◆ WHAT IS NEEDED ◆
Give the number of lines in the data below containing the word "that", with no other text.

%%

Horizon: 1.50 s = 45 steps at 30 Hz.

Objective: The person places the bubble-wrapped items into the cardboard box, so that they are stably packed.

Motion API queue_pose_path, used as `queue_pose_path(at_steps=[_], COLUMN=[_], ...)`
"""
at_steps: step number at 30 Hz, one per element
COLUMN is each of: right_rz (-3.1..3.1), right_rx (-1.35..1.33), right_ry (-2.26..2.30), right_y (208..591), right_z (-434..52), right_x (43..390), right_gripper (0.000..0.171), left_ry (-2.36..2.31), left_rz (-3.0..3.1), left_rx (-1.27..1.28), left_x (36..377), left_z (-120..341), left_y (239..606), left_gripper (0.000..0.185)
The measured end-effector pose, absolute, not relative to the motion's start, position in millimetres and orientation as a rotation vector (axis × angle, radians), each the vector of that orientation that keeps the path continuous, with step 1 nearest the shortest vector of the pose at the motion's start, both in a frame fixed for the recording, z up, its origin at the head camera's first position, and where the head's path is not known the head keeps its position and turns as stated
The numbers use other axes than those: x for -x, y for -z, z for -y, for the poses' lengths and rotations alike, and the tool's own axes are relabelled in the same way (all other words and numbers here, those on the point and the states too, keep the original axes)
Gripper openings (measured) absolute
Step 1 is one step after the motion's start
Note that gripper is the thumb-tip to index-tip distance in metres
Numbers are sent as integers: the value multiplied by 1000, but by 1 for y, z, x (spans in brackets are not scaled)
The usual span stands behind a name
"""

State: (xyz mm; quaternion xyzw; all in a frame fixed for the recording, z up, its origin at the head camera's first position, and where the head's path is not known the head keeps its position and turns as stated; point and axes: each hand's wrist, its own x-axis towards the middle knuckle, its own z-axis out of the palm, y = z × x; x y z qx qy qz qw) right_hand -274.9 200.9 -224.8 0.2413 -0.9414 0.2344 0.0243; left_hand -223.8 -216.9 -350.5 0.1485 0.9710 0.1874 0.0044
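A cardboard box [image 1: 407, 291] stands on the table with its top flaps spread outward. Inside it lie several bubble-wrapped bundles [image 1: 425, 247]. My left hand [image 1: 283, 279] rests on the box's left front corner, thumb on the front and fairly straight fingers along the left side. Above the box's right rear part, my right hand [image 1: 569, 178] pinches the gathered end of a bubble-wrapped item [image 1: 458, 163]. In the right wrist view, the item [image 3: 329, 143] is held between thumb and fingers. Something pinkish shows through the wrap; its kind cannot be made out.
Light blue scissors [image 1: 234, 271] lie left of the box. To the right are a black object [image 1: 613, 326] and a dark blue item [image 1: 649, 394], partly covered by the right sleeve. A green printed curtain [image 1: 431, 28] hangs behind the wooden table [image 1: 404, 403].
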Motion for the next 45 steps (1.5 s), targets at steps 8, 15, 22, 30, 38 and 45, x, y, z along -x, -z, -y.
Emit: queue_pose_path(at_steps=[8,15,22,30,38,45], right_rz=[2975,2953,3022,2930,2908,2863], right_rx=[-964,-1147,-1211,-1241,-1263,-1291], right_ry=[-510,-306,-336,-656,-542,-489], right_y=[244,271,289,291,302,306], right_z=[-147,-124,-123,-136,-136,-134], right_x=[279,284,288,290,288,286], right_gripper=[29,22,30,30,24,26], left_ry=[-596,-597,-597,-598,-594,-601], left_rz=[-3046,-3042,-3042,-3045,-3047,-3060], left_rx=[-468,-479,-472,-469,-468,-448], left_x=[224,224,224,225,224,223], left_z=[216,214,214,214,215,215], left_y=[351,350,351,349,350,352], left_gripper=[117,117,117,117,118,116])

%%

◆ FINISHED TASK ◆
3